Is there anything better than being a mom?
Don’t get me wrong, there are those days when I shake my head and bury my head in my pillow, while asking the Almighty what on earth I was thinking those three nights when I only asked for a back rub.
Most of the time, I cannot believe how blessed I am to be called “mom” by my favorite three.
As I was chatting with a woman, pregnant with her first child, last week, I realized how much time has gone by, how many experiences I have had and shared, because I am mom.
From the moment I first was confirmed pregnant, to the first moves detected from within, to those first indicators that their exit was soon to take place.
From that first eye to eye investigation of each other, to the eye spy games, to the first time I got a stink eye from them.
From the rocking them to sleep, to wresting them back to bed for the umpteenth time, to trying to wrangle their sleepy heads awake on a school day.
From the stories read in cardboard books, to the stories shared in novels, to the stores shared on social media.
From the first attempts at latching, to the first solid foods, to the meals they have made for me.
From counting toes, to counting steps, to counting kilometers on a hike.
From first steps, to first bike rides, to first time behind the wheel.
From preschool, to kindergarten, to graduation.
From tears of joy, to tears of sorrow, and back again.
From prayers for their safe arrival, to prayers shared over meals, to prayers made in faith.
These three have changed my life, my trajectory, me in every conceivable way. They have made me softer, harder, more consistent, more flexible.

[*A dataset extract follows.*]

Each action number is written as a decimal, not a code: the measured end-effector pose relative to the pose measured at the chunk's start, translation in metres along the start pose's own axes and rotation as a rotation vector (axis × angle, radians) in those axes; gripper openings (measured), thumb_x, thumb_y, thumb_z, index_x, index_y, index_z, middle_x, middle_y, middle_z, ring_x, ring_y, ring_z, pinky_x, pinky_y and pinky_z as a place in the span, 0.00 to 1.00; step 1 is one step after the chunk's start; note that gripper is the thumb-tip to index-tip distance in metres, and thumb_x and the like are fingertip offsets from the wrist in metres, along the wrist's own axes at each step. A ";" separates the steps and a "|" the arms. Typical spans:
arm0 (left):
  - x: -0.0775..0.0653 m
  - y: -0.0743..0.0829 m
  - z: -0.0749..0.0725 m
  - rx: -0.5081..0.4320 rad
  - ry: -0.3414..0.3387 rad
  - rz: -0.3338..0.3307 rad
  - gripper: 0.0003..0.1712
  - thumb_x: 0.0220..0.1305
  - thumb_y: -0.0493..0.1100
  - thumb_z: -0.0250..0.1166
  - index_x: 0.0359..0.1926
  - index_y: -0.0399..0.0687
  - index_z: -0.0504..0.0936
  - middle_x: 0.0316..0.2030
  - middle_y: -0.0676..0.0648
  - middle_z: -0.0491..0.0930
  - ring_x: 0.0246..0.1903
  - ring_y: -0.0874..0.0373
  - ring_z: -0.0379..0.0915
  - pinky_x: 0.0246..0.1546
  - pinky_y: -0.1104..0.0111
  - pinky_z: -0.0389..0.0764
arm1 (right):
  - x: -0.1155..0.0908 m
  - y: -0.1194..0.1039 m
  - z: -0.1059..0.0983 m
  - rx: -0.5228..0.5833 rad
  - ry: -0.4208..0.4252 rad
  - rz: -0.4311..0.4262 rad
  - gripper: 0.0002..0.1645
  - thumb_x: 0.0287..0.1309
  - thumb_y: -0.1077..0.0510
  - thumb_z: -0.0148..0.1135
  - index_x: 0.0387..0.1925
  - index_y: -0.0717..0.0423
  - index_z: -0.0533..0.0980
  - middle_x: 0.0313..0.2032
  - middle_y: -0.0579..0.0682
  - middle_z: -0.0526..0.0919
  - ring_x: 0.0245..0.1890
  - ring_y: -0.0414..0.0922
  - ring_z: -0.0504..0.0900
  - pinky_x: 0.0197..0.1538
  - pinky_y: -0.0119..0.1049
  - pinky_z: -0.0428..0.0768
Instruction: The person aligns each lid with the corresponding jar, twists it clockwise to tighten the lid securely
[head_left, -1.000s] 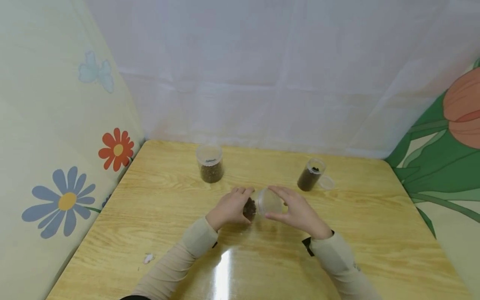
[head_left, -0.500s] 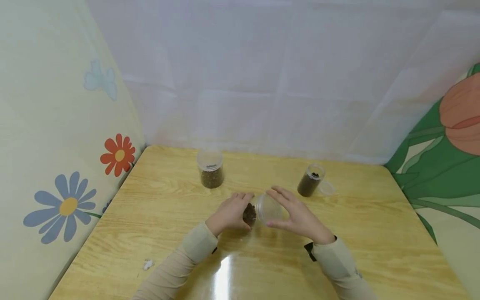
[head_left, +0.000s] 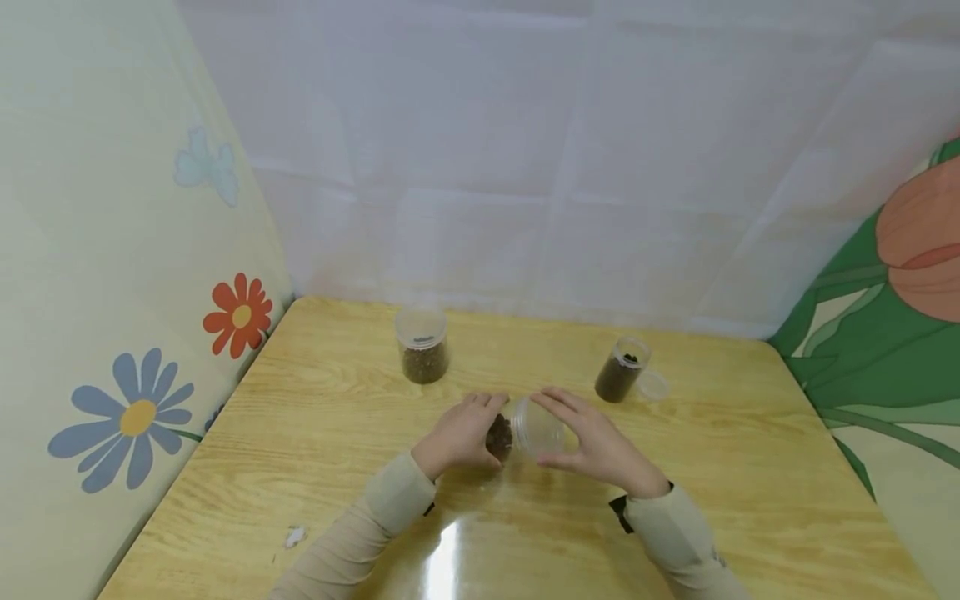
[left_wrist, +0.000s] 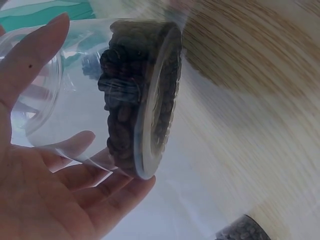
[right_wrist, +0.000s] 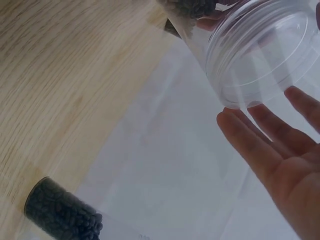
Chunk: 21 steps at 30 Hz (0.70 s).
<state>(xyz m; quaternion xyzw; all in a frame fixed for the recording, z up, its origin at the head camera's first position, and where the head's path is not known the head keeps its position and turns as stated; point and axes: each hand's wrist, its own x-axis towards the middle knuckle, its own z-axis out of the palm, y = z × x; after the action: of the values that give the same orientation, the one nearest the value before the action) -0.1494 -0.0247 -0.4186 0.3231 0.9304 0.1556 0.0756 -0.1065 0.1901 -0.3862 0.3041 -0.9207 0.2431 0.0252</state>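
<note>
Between my hands is a clear plastic jar [left_wrist: 85,117] with dark brown beans [left_wrist: 122,95] gathered at its base; they look like coffee beans. In the head view it leans over, base to the left and its clear round lid end [head_left: 542,427] to the right. My left hand [head_left: 461,433] grips the bean-filled part, thumb on one side and fingers along the other. Around the clear end curves my right hand [head_left: 596,442], thumb and fingers on opposite edges. The right wrist view shows its fingertips [right_wrist: 257,110] at the rim of the ridged clear end [right_wrist: 265,55].
A wide clear jar [head_left: 422,346], partly filled with beans, stands at the back left of the wooden table [head_left: 330,400]. Back right stands a slimmer jar [head_left: 620,371] of darker beans, with a round clear lid [head_left: 653,385] beside it. A whitish patch [head_left: 295,536] shows at front left.
The head view has tilted slightly, so the table and its jars appear lower. Both hands stay on the same jar; the right fingers have shifted a little around its clear end.
</note>
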 end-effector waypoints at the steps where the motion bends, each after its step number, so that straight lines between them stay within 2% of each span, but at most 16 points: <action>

The stretch marks, across my tummy, were the first signs of the stretching that being a mom would require. They were the predictors of what would be required of me, for the rest of my life. I have been stretched in such a way, that I have been changed, marred, tattooed by mothering.Recently I was talking to a friend. She shared with me that it was an anniversary of the loss of her baby … her only baby. In an instant I had whispered “thank-you” to my God for the three that He has allowed me to spend life with.
It is easy to forget, it is easy to get so consumed by living, that we forget about the blessing of life, as a mom.
I remember well those (five) times when life within, ceased to continue to grow. I remember the heartache, I remember how it seemed as though the world stopped spinning.
Today, I choose to remember those (three) times, when life was birthed … and it seemed as though the world stopped spinning … because I became a mom.
Being the son of a mother who chose life rather than abortion, but gave me up for adoption I greatly respect the sacrifices of “The Mother”. Because of her heart wrenching choice I now have a family of my own. We have since reunited (September 2013 on my birthday) our relationship as mother and son is what dreams are made of. Forever will I be grateful to my mother.
Thanks for taking the time to share your story. What a beautiful tribute to the immense sacrifices of your mom. And how delightful that you have a relationship with her today!